## PROBLEM DETAILS
Exclude the pictures from your copy, and reproduce each entry below verbatim.

[Items from a dataset]
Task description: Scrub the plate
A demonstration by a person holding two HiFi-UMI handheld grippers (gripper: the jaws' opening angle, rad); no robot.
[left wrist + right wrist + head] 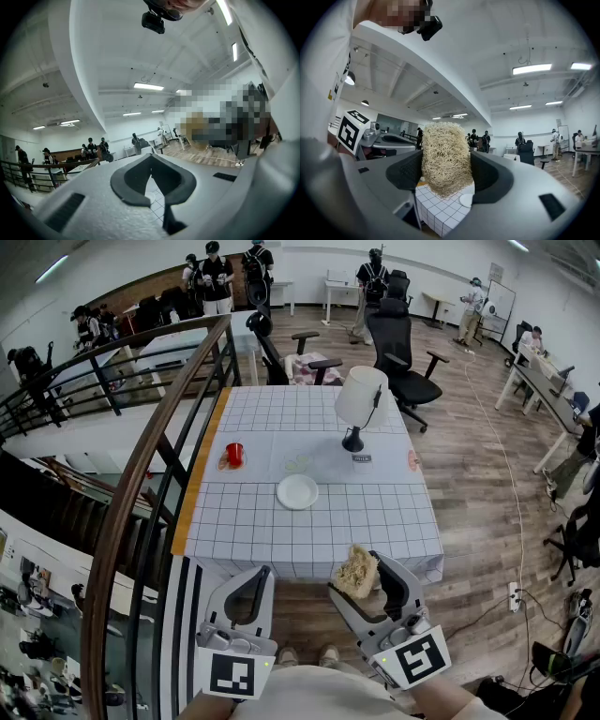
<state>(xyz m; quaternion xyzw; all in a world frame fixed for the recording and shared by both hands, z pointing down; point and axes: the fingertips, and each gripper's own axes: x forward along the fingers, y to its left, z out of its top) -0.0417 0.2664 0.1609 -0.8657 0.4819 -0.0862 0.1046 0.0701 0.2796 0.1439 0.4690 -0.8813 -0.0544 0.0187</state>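
No legible text, small dark tag (361,458) by the lamp (360,399) too blurred to read

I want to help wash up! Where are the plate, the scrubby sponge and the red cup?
plate (297,491), head view, its middle.
scrubby sponge (445,157), right gripper view, its fibrous middle.
red cup (234,454), head view, its side.

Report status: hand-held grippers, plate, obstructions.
Left hand-held gripper shut, empty. Right hand-held gripper shut on tan fibrous scrubber. White round plate untouched on gridded table. Nothing blocking it.
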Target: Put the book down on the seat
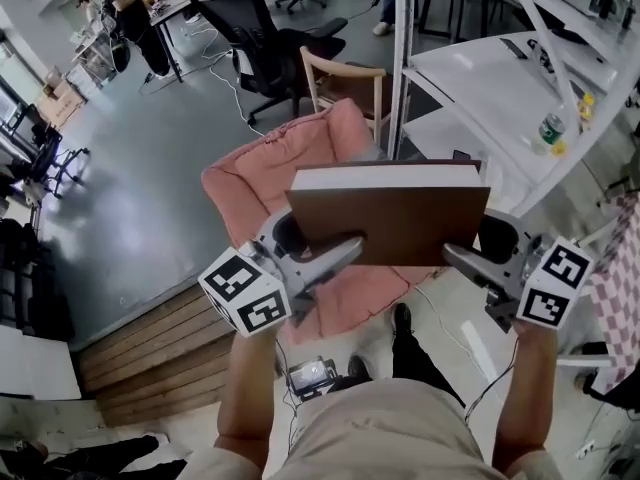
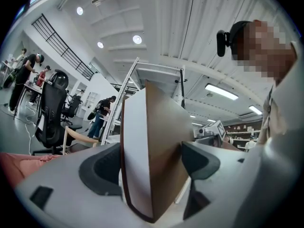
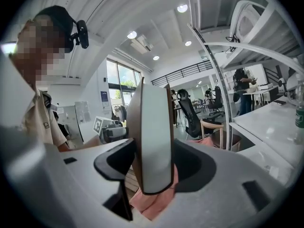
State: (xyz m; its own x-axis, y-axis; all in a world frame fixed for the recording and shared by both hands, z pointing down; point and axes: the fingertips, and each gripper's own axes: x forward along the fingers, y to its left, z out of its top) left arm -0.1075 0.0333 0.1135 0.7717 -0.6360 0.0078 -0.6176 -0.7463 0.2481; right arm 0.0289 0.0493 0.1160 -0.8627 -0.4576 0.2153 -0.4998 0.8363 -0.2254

## THE COMPLETED TASK
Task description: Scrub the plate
A demonstration by a person holding two HiFi-UMI handheld grippers (gripper: the jaws' opening angle, rad); no robot.
[left wrist + right wrist + head] 
<state>(xyz m; quaternion xyzw; all in a world frame fixed for the recording and shared by both hands, z pointing down; point and axes: the fingertips, and each gripper's own axes: x forward along the fingers, y to its left, z out of its top) -0.0417 0.2664 0.1609 -0.8657 0.4819 -0.0862 0.1046 0.0701 0.2796 0.1439 0.4690 -0.8813 -0.0544 0.0187</state>
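No legible text, small dark tag (361,458) by the lamp (360,399) too blurred to read

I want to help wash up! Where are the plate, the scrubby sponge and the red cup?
plate (297,491), head view, its middle.
scrubby sponge (445,157), right gripper view, its fibrous middle.
red cup (234,454), head view, its side.

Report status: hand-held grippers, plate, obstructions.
Left hand-held gripper shut, empty. Right hand-held gripper shut on tan fibrous scrubber. White round plate untouched on gridded table. Nothing blocking it.
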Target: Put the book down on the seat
State: (xyz m; its own x-axis, y-axis; all in a world frame fixed for the recording and shared by both hands, z pointing down; point and axes: the fingertips, and each gripper's own axes: x forward along the fingers, y to its left, z out of its top) left arm -0.1075 0.0333 0.1135 0.7717 -0.6360 0.0078 -0.6176 -0.7463 0.2481; right arm 0.0289 0.0493 0.1160 -0.8627 -0.4576 0.2153 -0.4998 0.8363 -0.2254

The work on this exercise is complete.